◆ **EXERCISE DIRECTIONS**: Set down exactly, from the records below, the line with "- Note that" through the line with "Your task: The", and nothing else.

◆ **MATERIAL FOR THIS TASK**:
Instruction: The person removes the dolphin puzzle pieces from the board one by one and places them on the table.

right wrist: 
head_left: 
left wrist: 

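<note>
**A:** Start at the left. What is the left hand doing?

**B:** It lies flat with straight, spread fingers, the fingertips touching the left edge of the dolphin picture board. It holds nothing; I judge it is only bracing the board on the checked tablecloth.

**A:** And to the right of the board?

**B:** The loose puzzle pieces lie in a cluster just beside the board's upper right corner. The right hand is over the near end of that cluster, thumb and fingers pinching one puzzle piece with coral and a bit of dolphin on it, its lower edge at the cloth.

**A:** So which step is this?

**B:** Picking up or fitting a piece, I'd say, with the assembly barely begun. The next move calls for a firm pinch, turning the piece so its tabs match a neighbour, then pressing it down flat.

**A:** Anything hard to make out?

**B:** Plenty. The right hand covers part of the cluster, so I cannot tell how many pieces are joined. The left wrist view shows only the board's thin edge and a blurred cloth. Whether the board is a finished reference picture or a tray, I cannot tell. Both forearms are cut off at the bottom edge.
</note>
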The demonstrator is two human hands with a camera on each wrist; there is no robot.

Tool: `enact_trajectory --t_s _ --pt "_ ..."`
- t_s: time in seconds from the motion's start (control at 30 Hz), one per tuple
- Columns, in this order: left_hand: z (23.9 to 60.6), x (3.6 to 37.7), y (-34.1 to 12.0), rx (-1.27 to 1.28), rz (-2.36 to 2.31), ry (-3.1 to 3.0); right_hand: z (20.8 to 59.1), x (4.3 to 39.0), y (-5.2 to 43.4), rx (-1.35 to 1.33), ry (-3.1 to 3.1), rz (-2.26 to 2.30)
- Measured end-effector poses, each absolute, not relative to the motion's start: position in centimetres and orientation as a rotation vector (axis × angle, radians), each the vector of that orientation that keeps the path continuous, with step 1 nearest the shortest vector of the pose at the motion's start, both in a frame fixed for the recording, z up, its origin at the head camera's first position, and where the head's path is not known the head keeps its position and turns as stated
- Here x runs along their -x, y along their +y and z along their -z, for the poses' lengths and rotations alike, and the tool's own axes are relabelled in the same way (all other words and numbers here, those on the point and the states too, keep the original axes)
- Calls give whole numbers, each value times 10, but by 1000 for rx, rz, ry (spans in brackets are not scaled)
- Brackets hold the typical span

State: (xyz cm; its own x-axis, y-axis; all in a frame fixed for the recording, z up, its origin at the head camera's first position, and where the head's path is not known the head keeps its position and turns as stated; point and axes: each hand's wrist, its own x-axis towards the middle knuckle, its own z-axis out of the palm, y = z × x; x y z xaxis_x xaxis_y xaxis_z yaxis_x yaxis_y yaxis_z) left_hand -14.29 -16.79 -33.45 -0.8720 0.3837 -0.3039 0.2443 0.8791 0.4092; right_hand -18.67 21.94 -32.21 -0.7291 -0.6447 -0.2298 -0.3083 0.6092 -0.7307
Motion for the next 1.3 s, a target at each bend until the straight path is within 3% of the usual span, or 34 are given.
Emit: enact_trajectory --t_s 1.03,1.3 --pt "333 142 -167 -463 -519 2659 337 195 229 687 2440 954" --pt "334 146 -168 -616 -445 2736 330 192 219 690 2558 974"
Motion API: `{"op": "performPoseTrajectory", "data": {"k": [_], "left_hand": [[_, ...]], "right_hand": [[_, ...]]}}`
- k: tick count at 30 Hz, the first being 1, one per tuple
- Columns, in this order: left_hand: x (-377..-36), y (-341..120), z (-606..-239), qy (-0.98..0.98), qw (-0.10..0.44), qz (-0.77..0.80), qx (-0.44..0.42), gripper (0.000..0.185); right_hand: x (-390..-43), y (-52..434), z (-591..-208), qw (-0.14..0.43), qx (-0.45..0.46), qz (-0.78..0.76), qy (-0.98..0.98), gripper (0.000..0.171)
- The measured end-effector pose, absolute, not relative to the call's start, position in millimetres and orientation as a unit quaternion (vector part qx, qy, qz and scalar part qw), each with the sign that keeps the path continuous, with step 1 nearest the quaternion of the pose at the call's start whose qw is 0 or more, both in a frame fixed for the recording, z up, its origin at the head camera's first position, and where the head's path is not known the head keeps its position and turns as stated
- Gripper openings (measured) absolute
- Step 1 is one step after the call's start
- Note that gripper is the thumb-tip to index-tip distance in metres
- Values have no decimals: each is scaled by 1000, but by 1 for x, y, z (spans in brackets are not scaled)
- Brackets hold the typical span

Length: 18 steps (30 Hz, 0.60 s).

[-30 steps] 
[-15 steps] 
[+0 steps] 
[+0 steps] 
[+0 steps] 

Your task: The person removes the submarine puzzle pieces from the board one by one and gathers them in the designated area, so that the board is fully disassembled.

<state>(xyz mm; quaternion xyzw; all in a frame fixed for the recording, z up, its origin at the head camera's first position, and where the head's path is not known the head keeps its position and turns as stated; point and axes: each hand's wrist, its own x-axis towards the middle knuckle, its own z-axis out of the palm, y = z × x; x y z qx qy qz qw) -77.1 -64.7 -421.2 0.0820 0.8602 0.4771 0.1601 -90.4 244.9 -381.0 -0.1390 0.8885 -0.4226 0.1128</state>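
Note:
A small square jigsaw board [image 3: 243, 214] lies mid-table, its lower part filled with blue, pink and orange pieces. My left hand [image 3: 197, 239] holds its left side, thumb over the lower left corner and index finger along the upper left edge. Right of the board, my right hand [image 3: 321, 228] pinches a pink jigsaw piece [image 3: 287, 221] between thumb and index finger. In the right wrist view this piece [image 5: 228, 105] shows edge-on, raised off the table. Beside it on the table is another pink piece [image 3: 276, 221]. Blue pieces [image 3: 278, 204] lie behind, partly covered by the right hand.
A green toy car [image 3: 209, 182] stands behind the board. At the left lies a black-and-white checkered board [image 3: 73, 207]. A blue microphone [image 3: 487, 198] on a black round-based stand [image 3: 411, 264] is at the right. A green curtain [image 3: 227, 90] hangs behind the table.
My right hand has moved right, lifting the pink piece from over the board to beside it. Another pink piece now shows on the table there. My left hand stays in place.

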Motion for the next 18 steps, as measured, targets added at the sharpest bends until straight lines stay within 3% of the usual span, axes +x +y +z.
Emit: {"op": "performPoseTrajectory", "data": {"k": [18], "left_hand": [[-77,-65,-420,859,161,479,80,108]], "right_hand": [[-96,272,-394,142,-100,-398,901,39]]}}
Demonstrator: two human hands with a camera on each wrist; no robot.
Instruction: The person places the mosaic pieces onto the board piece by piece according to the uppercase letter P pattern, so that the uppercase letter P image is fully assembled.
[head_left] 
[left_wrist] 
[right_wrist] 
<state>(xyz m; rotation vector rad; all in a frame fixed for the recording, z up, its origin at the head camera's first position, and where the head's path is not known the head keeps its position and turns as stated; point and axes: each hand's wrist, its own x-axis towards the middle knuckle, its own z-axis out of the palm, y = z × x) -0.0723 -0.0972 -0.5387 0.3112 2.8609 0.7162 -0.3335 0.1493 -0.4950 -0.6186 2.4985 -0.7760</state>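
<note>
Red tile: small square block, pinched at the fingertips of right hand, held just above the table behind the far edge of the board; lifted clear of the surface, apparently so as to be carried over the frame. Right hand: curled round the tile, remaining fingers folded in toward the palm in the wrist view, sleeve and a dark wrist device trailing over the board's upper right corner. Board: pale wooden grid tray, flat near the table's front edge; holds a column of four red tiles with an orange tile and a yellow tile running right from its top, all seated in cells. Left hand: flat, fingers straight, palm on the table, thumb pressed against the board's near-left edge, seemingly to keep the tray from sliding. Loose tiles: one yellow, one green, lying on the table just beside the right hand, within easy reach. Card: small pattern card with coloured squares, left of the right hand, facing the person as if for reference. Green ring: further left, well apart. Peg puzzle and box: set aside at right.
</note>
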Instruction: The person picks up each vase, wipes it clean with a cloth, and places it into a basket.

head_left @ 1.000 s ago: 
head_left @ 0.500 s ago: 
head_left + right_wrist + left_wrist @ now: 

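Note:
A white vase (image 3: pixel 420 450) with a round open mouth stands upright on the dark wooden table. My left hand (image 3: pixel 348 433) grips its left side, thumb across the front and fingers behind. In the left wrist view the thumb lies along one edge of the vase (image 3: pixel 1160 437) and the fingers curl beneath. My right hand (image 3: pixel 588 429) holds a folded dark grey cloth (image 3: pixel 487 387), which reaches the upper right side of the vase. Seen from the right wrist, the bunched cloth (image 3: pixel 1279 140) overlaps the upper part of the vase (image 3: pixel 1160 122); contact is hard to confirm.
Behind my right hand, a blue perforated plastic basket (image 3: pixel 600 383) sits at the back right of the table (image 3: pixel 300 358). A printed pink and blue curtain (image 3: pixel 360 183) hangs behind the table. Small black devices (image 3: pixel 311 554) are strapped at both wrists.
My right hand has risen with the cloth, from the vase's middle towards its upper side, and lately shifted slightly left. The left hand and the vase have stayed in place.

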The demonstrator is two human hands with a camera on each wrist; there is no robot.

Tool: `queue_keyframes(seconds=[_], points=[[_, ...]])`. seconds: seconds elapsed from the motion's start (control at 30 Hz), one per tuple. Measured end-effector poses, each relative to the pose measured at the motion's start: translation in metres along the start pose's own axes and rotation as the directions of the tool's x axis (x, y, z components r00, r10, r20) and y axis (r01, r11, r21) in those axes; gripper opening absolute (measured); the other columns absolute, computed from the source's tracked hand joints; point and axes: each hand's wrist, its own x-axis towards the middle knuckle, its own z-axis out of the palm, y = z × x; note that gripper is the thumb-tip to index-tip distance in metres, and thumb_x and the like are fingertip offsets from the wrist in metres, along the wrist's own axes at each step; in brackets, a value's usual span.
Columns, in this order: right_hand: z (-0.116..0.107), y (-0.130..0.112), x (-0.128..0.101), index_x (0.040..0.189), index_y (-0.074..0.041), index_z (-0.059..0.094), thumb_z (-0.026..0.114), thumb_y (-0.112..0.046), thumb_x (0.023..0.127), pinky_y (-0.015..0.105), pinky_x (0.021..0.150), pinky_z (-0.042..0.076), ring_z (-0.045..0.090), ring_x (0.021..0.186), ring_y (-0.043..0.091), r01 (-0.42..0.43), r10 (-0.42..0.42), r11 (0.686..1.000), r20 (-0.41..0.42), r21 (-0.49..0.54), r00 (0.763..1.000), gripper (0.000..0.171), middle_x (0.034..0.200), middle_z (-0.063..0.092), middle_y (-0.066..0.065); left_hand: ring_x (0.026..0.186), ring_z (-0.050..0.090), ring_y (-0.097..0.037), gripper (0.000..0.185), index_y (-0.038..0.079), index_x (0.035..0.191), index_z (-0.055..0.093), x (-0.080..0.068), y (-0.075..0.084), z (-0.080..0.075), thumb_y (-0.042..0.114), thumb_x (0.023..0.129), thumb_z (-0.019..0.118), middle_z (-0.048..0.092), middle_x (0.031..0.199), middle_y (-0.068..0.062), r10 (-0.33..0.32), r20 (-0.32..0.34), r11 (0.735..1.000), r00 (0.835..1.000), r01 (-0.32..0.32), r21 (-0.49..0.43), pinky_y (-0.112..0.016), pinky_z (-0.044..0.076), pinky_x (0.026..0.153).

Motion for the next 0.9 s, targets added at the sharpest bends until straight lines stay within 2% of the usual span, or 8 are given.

◆ **EXERCISE RESULT**:
- Note that gripper is the thumb-tip to index-tip distance in metres
- Values have no decimals: each is scaled by 1000, but by 1 for x, y, z (spans in brackets are not scaled)
- Brackets hold the typical span

Length: 18 steps (30 Hz, 0.60 s).

[-30 steps] 
[-15 steps] 
[+0 steps] 
[+0 steps] 
[+0 steps] 

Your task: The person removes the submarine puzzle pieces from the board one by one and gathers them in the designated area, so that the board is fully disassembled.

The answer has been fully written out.